The Ellyn Satter Institute Newsletter

Family meals: Getting the meal habit

by Ellyn Satter, Registered Dietitian and Family Therapist

To entice yourself and your family to have meals, you have to truly enjoy the food. Start by eating what you eat now; round up the family to eat together, and enjoy your time with one another. Do your jobs with feeding and let your child do his with eating.  

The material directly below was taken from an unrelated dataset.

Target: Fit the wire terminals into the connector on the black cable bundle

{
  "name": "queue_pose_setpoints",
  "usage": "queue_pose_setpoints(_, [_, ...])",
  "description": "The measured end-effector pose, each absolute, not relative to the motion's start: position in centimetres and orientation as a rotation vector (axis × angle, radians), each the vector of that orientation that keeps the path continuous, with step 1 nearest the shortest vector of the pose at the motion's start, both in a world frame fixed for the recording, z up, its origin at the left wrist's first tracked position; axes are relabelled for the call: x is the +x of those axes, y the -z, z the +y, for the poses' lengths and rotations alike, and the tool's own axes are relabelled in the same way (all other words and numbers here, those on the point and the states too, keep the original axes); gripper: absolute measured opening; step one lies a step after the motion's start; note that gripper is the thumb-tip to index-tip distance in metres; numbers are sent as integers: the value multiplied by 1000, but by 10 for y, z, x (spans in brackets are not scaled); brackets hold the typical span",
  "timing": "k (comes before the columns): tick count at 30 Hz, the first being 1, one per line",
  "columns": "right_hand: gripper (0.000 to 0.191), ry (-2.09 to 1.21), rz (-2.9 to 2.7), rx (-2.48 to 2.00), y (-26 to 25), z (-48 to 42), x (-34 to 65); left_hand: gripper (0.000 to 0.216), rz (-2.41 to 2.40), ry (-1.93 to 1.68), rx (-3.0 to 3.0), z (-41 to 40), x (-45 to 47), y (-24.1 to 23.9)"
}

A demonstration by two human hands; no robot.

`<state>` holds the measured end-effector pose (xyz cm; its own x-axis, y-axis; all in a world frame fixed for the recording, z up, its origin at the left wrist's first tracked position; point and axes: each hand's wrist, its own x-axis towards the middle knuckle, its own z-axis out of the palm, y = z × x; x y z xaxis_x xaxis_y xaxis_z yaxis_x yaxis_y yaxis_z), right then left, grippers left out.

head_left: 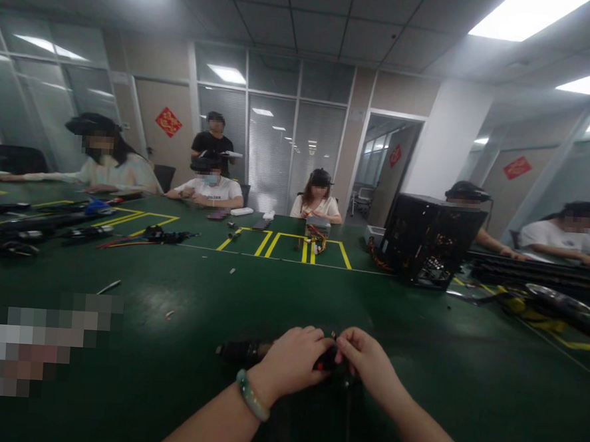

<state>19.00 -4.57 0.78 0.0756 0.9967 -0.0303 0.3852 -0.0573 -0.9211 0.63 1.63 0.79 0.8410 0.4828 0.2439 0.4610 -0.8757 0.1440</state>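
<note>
Just in front of me on the green table (177, 347) lies a long dark object (240, 351) with a narrow tip at its left and a bit of red near its right part. Its kind is hard to make out. My left hand (294, 354), with a jade-like bangle (253, 395) at the wrist, is closed over it. Close against its right end, my right hand (364, 355) has thumb and forefinger pinched on something small that the fingers hide. A thin dark cord (348, 411) seems to run down below the right hand.
A black computer case (431, 239) stands right of centre. Across the table lie a metal box with wires (318, 229), dark parts with cables (161, 234), and long black pieces (49, 223). A thin stick (110, 287) lies at left. Several people sit around; one stands behind.
</note>
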Motion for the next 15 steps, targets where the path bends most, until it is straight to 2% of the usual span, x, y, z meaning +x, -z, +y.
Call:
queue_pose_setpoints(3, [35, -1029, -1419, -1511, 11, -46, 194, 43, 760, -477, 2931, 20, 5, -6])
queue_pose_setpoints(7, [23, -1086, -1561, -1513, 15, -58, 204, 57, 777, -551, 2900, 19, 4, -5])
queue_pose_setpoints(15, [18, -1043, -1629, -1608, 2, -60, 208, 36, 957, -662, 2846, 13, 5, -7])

Meals must have rewarding and familiar food

To encourage ourselves and others to have family meals, start with structure first and let concerns about food selection wait until structure is thoroughly in place. For most families, that can take a year or more. If you currently short-order cook for your children or let them graze on pizza, chicken nuggets, sodas and chips, you will have an uphill battle if they start by offering broiled chicken, fat-free vegetables and whole grain rice. Here is what to emphasize to make meals worthwhile:

Eat what you are eating now, just have it at regular meal- and snack-times

Having regular family meals means that the same foods show up again and again. If you are careful not to pressure your child to eat, he will sneak up on those foods and learn to eat them.

Change the how of feeding now; worry about the what later – or let it worry about itself. Pizza makes a fine meal, so do chicken nuggets and chips. Add in some milk and you have a meal. If the shock of drinking milk is too great, make the beverage (gasp) soda. Remember, the priority right now is structure. Put the food in serving dishes – or pans – or pans – or carry-out containers – on the table, round up the eaters, and let everyone pick and choose from what you have made available. Don’t pressure and don’t make substitutes. Follow the division of responsibility with feeding: do your jobs with feeding and let your children do theirs with eating.   

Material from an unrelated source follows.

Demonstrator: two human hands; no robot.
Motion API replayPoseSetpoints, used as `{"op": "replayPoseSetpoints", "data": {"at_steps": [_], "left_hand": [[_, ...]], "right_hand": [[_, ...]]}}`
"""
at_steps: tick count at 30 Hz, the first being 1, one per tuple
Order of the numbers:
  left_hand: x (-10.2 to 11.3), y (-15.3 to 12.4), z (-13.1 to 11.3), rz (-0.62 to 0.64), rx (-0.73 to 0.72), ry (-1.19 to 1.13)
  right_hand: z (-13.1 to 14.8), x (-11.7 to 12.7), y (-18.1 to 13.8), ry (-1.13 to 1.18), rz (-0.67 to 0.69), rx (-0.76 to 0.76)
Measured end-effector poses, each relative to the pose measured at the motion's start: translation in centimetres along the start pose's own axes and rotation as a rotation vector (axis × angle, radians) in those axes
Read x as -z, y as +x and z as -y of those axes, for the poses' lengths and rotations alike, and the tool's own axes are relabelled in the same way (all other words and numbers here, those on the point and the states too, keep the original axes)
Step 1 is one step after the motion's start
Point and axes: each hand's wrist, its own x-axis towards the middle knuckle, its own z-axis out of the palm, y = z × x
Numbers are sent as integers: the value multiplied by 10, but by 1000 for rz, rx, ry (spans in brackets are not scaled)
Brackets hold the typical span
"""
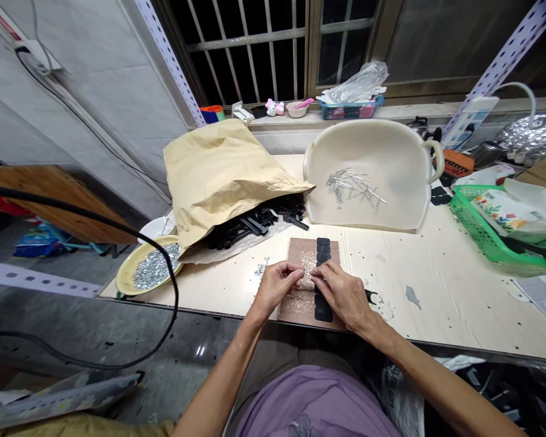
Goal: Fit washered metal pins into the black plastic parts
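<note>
My left hand (279, 285) and my right hand (343, 291) meet fingertip to fingertip over a worn brown board (295, 309). Both are closed in a pinch. A small, thin silvery piece (307, 274) shows between the fingertips; its exact shape is too small to tell. Along the board's right side runs a column of black rectangular pads (323, 309), partly covered by my right hand. A few tiny metal bits (261, 267) lie on the table left of the board.
A brown paper sack (227, 164) spills black plastic parts (255, 224). Left of it, a yellow bowl (122, 282) holds small metal pieces. Behind the board, a white tub (400, 152) contains thin metal pins (355, 182). A green basket (473, 233) stands right; a black cable (175, 285) loops at left.
</note>
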Motion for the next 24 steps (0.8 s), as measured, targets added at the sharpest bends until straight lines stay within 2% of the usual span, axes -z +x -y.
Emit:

Give sit-down snacks between times  

For children and grownups to arrive at the table hungry and ready to eat, they can’t have free access to food or drinks between times, except for water. If your child is accustomed to snack-type food, even if it is forbidden food, start by including it at regular, sit-down snacks. 

Be considerate without catering with meal-planning  

Pair familiar with unfamiliar food, preferred with less-preferred food; include whatever you define as bread as well some other starchy food such as rice or potatoes. Children and other inexperienced eaters can generally eat starchy foods when all else fails; include butter to make food appealing and to provide a caloric fudge factor. Then let your child have seconds and even thirds of the food s/he can manage, without having to finish, eat, or even taste the less-preferred foods.

Give time and reassurance with new foods 

Once the cook is ready to experiment with broadening out the menu, reassure everyone they don’t have to eat, or even taste, the new food. Name the food, say you like it, say ”you can try it if you want but you don’t have to.” Know that at most meals, children eat only 2 or 3 foods and what they eat one day, they don’t another.

Understand how children, and grownups, learn to like new food 

Having regular family meals means that the same foods show up again and again. If you are careful not to pressure your child to eat, he will sneak up on those foods and learn to eat them. He will look and watch you eat, but not taste. He will allow the food beside, or on, his plate but won’t taste it. He will put the food in his mouth and take it out again. Eventually, he will get comfortable enough with the taste and texture that he will eat it. Sometimes.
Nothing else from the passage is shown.